When to See a Professional
- Leg weakness, foot drop, or loss of bladder or bowel control, urgent neurological assessment.
- Unrelenting night pain, possible serious pathology in the hip joint or sacrum.
- Significant hip joint pain, possible labral tear, hip impingement, or osteoarthritis requiring imaging.
- No response to 6 to 8 weeks of structured rehabilitation.
A qualified physiotherapist, sports therapist, or massage therapist can identify the specific drivers of your pain.
References and Further Reading
- Grimaldi A et al. Gluteal tendinopathy. Br J Sports Med. 2015.
- Martin HD et al. Deep gluteal syndrome. Arthroscopy. 2015.
- Distefano LJ et al.
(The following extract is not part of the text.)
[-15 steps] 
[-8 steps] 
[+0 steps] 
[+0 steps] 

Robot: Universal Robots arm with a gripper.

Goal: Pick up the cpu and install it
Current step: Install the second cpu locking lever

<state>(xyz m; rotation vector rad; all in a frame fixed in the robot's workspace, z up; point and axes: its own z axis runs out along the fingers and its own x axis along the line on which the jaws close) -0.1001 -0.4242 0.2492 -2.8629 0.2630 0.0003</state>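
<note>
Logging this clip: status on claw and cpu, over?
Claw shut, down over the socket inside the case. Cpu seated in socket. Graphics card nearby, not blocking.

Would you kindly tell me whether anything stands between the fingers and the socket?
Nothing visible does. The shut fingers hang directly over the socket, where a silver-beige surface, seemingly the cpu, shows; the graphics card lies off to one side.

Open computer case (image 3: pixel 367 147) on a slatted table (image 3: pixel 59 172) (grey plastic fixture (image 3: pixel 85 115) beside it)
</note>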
Gluteus medius activation during exercises. J Athletic Training. 2009.
- Ingraham P. Pain on the side of the hip. painscience.com.
- Morrison T. Glute strength and hip mobility. tommorrison.uk.
Content is for informational purposes only and does not constitute medical advice. Always consult a qualified healthcare professional before beginning any new exercise or treatment programme.